Abstract

Deep learning (DL) is inherently subject to the requirement of a large amount of well-labeled data, which is expensive and time-consuming to obtain manually. In order to broaden the reach of DL, leveraging free web data becomes an attractive strategy to alleviate the issue of data scarcity. However, directly utilizing collected web data to train a deep model is ineffective because of the mixed noisy data. To address such problems, we develop a novel bidirectional self-paced learning (BiSPL) framework which reduces the effect of noise by learning from web data in a meaningful order. Technically, the BiSPL framework consists of two essential steps. Relying on distances defined between web samples and labeled source samples, first, the web samples with short distances are sampled and combined to form a new training set. Second, based on the new training set, both easy and hard samples are initially employed to train deep models for higher stability, and hard samples are gradually dropped to reduce the noise as the training progresses.
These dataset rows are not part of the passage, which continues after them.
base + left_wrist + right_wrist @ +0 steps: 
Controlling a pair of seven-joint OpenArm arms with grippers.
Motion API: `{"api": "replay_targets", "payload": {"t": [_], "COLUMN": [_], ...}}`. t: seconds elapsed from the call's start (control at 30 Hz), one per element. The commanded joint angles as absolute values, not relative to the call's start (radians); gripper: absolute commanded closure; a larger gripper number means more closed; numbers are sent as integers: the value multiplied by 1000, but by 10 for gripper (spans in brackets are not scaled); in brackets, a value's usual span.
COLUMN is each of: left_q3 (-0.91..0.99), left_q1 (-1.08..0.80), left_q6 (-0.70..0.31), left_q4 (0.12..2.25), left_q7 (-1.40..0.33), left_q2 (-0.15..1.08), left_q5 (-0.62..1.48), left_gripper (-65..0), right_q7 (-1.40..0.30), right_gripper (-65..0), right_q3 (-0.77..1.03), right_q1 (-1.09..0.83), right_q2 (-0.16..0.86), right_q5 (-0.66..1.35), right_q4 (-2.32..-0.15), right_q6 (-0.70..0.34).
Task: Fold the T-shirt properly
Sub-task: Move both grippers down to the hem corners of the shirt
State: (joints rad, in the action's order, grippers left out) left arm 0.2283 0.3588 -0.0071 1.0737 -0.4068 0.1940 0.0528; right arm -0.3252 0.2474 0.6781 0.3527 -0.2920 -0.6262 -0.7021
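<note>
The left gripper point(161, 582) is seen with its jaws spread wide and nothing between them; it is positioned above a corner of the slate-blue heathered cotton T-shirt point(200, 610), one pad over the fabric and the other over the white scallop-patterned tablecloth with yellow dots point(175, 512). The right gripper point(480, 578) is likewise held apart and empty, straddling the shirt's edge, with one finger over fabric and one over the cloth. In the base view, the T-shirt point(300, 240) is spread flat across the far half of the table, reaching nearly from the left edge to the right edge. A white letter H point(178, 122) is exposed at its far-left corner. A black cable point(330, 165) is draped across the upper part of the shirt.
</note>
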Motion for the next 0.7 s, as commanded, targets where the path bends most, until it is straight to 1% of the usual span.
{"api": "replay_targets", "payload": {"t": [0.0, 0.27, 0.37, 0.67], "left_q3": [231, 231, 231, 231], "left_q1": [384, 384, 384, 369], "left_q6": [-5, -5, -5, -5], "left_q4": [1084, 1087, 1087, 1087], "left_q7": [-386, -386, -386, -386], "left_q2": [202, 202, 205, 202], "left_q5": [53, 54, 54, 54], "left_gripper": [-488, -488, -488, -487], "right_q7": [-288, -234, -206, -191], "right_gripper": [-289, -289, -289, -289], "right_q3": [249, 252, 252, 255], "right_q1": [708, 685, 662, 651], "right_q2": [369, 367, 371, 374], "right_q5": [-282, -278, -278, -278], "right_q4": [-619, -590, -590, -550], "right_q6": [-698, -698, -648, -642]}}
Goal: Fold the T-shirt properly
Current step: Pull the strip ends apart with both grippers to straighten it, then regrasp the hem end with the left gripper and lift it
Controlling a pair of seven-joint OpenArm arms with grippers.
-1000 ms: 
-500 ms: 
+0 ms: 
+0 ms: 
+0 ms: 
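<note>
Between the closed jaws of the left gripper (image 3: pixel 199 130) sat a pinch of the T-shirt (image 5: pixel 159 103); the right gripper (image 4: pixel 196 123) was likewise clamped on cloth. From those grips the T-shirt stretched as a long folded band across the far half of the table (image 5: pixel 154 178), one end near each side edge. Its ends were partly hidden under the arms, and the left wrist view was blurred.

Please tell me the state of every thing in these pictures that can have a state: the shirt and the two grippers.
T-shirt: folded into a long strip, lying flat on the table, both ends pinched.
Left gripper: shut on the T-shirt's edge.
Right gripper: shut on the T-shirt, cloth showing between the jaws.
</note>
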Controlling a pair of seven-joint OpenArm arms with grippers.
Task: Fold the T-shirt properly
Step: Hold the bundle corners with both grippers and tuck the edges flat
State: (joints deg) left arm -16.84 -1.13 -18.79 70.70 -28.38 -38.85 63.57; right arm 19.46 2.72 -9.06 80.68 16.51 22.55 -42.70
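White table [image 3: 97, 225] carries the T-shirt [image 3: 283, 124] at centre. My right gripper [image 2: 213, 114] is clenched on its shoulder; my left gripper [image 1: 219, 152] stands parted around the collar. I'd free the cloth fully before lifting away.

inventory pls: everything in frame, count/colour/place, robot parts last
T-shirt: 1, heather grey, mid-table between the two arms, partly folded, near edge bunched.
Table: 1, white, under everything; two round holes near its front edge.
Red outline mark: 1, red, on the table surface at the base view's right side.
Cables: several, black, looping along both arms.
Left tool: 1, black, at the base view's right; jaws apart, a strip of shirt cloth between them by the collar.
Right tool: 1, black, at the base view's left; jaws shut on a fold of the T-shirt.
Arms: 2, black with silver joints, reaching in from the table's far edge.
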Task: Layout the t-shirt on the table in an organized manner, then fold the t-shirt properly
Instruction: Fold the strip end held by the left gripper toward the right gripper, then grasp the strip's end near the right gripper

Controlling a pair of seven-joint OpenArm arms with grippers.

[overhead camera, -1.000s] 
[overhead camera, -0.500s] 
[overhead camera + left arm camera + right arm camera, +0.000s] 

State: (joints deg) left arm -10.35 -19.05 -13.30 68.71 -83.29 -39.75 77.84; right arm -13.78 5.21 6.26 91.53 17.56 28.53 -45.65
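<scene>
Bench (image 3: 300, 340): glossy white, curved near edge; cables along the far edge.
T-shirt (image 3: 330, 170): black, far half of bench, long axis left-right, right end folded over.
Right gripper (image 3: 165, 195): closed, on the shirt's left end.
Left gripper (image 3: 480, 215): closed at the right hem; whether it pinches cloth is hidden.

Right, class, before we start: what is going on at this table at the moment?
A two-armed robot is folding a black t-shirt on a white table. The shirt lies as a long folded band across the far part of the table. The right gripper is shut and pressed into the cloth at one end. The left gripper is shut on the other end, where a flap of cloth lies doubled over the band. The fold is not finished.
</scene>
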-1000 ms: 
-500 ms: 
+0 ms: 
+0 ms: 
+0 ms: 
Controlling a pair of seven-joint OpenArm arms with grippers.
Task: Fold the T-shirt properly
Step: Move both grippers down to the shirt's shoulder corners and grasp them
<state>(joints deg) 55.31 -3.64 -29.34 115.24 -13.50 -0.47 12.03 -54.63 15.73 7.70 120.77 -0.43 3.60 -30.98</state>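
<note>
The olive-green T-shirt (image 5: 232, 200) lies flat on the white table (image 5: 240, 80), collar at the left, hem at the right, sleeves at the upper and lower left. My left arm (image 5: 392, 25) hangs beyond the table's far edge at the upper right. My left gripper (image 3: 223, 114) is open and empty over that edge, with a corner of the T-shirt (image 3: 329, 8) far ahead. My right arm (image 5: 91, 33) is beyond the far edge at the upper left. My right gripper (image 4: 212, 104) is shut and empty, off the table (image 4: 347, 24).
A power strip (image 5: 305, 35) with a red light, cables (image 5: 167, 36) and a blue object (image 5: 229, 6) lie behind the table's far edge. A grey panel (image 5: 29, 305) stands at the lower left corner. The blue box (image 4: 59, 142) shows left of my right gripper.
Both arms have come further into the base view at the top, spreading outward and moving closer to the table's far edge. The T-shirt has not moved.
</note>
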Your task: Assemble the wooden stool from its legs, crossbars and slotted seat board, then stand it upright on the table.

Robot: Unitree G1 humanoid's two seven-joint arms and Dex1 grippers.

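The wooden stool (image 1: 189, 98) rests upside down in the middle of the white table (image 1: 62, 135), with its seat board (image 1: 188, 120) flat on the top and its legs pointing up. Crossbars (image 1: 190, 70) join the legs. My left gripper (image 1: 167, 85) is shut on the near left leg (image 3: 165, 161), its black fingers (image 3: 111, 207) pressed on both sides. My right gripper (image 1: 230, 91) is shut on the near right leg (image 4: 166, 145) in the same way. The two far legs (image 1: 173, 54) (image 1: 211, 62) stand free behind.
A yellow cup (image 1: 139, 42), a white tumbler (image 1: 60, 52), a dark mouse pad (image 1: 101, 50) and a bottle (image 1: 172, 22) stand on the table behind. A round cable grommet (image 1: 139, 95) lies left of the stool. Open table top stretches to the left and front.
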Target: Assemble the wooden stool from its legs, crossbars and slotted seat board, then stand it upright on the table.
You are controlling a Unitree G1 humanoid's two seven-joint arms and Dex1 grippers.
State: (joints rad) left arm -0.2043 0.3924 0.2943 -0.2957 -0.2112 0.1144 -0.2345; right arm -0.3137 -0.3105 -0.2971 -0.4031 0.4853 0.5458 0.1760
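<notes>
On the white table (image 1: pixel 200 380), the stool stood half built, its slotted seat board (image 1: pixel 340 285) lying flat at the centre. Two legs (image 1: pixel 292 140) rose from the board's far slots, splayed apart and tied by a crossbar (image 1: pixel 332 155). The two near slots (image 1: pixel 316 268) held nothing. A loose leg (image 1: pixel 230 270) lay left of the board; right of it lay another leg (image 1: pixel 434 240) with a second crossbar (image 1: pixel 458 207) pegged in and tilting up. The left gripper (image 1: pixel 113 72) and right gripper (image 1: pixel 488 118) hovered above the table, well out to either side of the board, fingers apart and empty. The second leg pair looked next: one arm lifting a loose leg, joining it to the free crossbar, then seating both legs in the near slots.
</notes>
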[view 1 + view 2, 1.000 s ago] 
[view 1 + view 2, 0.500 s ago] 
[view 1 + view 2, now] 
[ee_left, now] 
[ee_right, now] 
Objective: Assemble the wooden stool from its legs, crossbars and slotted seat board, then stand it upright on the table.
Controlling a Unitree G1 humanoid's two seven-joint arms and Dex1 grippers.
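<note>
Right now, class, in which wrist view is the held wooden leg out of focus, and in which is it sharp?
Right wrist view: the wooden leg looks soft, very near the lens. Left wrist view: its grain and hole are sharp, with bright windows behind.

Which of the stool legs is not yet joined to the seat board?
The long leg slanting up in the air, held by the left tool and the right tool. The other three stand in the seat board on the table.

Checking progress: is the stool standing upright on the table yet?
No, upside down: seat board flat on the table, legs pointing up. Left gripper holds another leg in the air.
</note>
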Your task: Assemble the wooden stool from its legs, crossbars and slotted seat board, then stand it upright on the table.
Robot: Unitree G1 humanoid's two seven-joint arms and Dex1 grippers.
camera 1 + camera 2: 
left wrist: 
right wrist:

By iteratively alternating such steps, deep models converge to a better solution. We mainly focus on the fine-grained visual classification (FGVC) tasks because their corresponding datasets are generally small and therefore face a more significant data scarcity problem. Experiments conducted on six public FGVC tasks demonstrate that our proposed method outperforms the state-of-the-art approaches. Especially, BiSPL suffices to achieve the highest stable performance when the scale of the well-labeled training set decreases dramatically.